Acresce que, sem que tal decorra do modelo estatutário ou até de doutrina organizativa do sindicato, existem poucas oportunidades de informar, debater, intervir quando se está fora da Direção, e até quando se está dentro de uma. O SNESup perde com esta situação contributos potencialmente valiosos e cerceia as suas possibilidades de atuação. Num ambiente como o do Congresso de maio de 2010 no Porto algumas ideias para a ultrapassar vêm ao de cima, mas no dia seguinte são esquecidas até ao próximo fórum.

No meu caso pessoal, o envolvimento com a ideia do sindicalismo no ensino superior ocorreu sobretudo entre 1977 e 1985 , ainda numa situação profissional em que, docente de Finanças Públicas do Instituto Superior de Economia, mantive um pé no ensino e o outro nos serviços de intendência geral do orçamento dos Investimentos do Plano. A fundação do SNESup em 1989 encontrou-me já, em termos de ensino, numa privada, fora da carreira académica e do mainstream sindical. Dei alguns contributos para o lançamento do Sindicato mas mantive-me anos na posição de participante sem interesse em funções dirigentes, o que me valeu não poucas incompreensões. Entre outubro de 1999 e julho de 2010 participei num grande movimento de relançamento do Sindicato de que muitos responsáveis estão ainda sindicalmente ativos ou pelo menos atentos. Refiro em particular os antigos presidentes da Direção Luís Belchior, Paulo Ferreira da Cunha, Luís Moutinho, Paulo Peixoto e bem assim, Luísa Santos e Jorge Morais, cujo regresso à última Direção foi decisivo para ultrapassar o impasse pós-negociação dos Estatutos de Carreira e levar o processo à Assembleia da República.

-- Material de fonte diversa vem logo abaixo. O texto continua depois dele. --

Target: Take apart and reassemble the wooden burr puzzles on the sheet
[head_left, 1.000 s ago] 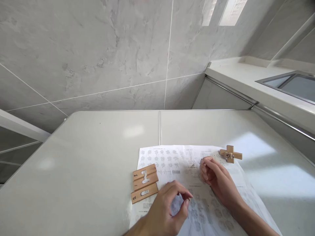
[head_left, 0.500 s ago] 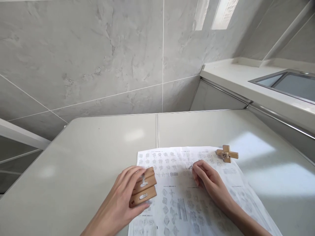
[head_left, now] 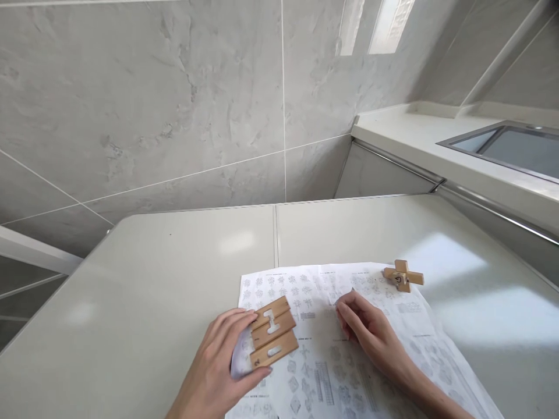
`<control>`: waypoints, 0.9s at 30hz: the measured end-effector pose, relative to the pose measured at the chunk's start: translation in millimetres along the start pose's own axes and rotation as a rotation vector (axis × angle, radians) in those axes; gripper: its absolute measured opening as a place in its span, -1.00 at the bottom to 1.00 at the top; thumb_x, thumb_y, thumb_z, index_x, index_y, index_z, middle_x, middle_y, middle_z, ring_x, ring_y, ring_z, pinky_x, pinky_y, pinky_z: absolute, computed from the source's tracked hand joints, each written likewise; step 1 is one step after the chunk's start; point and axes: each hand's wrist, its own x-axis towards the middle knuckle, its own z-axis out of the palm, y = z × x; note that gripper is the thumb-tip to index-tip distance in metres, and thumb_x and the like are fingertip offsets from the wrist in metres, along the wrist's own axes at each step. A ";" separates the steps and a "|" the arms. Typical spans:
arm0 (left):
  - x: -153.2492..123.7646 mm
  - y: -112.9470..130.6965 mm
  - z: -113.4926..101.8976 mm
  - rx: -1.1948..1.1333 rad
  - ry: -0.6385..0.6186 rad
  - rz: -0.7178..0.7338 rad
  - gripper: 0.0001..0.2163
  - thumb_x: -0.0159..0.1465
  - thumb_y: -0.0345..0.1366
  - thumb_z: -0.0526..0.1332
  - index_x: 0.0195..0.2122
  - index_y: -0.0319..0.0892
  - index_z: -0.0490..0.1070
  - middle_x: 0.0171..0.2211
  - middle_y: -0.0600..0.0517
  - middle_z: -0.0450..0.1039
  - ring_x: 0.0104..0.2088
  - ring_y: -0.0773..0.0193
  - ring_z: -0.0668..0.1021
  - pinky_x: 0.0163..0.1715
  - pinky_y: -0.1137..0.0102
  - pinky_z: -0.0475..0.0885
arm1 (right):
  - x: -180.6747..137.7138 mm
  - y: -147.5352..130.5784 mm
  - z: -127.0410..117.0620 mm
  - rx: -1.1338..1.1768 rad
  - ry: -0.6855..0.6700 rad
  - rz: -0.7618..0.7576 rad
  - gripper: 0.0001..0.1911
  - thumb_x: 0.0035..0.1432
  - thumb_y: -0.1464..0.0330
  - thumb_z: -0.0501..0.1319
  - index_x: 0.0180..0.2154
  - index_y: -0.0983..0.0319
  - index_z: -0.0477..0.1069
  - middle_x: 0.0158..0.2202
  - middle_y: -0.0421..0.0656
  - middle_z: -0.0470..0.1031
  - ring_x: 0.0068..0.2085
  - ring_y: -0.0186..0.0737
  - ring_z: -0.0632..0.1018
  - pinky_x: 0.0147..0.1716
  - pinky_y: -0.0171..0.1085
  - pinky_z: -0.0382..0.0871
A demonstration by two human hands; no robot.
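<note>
My left hand (head_left: pixel 222 355) curves around a row of notched wooden puzzle pieces (head_left: pixel 275 349). Its fingertips touch their far left side, with the thumb along the near end. Cut-outs show in the pieces, and the numbers 1 and 2 are marked on them. Paper shows between the palm and the wood. My right hand (head_left: pixel 367 326) rests on the printed instruction sheet (head_left: pixel 314 326), fingers curled in. A small dark tip shows beside its index finger; whatever may be inside is hidden. Beyond that hand, a cross-shaped wooden assembly (head_left: pixel 402 276) sits on the sheet's far right corner.
The sheet lies on a pale table (head_left: pixel 174 279) with a seam running away from me. A grey tiled wall (head_left: pixel 174 105) rises behind it. At the right stands a white counter (head_left: pixel 402 125) with an inset sink (head_left: pixel 515 145).
The wooden pieces have shifted right, out from under the left fingers, so more of them shows. My left hand has moved slightly right. The right hand stays nearly in place.
</note>
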 end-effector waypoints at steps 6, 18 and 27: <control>32.6 42.4 33.5 -0.126 -0.011 -0.003 -0.40 0.24 -0.21 0.57 0.26 0.08 0.41 0.23 -0.08 0.51 0.24 -0.15 0.57 0.19 -0.05 0.59 | 0.3 1.1 2.3 -0.075 -0.012 -0.097 -0.56 0.58 0.02 0.06 -0.29 0.15 0.36 -0.49 -0.29 0.30 -0.47 -0.23 0.32 -0.46 -0.25 0.18; 85.5 58.0 51.4 -0.140 0.004 -0.058 -0.85 0.51 -0.14 0.26 -0.06 -0.09 0.50 -0.12 -0.03 0.55 -0.05 0.00 0.54 -0.02 0.06 0.51 | -0.7 -1.2 7.9 -0.382 -0.122 -0.544 -0.86 0.37 0.48 0.22 -0.12 0.14 0.48 -0.15 -0.11 0.57 -0.31 -0.20 0.58 -0.34 -0.26 0.45; 93.2 59.2 49.3 -0.195 0.011 -0.093 -0.71 0.53 -0.13 0.17 -0.36 -0.09 0.34 -0.31 0.04 0.45 -0.21 0.09 0.46 -0.15 0.21 0.38 | -0.2 1.6 8.3 -0.601 -0.199 -0.704 -0.70 0.34 0.27 0.48 0.03 0.15 0.50 -0.06 -0.07 0.63 -0.11 -0.01 0.59 -0.14 -0.11 0.52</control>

No que pessoalmente me toca, preferi deixar o Sindicato continuar sem mim, pondo termo a uma ligação profissional que deixara de me motivar e lançando mão da única figura estatutária que, para além da dessindicalização, me libertaria perante mim próprio de responsabilidades perante o Sindicato. É certo que mantenho em relação a dirigentes sindicais e associados que fui conhecendo ao longo destes anos uma comunidade de ideias e uma comunidade de afetos mas num movimento social com as características do SNESup o que é decisivo é a comunidade de experiências e a comunidade de interesses.

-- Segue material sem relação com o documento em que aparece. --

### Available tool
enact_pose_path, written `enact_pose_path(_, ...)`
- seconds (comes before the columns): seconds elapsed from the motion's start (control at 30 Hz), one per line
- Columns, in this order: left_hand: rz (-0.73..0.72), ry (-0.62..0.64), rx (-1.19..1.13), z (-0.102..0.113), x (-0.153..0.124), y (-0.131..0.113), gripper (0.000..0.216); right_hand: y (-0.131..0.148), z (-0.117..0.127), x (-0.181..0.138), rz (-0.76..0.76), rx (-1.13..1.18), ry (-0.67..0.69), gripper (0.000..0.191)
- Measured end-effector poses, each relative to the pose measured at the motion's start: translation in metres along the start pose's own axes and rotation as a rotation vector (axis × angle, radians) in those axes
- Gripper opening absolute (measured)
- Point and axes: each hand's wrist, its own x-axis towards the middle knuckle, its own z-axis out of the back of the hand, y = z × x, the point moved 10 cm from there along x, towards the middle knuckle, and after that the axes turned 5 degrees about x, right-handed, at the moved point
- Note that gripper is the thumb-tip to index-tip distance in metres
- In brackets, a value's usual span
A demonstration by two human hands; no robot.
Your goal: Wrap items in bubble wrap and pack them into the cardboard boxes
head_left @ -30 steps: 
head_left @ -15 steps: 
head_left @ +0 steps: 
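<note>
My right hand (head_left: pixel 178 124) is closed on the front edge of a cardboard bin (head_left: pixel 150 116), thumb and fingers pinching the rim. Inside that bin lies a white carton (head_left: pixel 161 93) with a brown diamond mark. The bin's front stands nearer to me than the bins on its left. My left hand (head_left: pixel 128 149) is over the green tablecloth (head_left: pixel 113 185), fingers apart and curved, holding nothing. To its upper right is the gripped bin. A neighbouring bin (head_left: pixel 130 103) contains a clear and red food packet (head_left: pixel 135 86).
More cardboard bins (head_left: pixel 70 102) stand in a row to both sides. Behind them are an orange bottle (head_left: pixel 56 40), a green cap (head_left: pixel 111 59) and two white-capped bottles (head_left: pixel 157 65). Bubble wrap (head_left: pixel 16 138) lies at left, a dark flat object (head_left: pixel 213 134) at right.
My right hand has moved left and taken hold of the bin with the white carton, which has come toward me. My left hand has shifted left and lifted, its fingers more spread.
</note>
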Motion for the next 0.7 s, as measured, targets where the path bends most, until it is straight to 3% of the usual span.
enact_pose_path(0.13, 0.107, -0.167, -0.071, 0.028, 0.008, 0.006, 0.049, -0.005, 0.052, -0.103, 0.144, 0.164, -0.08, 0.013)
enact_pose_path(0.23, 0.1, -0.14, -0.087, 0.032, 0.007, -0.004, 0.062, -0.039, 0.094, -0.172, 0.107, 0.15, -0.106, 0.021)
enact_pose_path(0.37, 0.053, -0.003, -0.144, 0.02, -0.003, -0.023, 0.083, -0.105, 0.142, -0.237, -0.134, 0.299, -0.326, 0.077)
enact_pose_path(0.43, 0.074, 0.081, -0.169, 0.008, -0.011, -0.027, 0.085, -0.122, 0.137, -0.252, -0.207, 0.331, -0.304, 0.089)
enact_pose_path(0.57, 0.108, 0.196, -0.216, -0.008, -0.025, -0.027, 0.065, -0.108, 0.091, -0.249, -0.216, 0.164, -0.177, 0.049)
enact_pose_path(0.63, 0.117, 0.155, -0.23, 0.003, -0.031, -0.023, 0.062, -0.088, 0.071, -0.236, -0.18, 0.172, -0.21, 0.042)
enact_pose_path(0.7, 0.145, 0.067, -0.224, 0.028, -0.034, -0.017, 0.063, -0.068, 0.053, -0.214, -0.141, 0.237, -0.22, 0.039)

Num ponto, o Jorge Morais estará equivocado, não sou, nem fui, um sindicalista, a não ser na medida em que acredito nas virtualidades do movimento sindical, sobretudo quando observados os princípios da Carta de Amiens (cfr. Ensino Superior - Revista do SNESup nº 28, abril - junho de 2008).

Mas espero que o SNESup queira continuar a ser um Sindicato.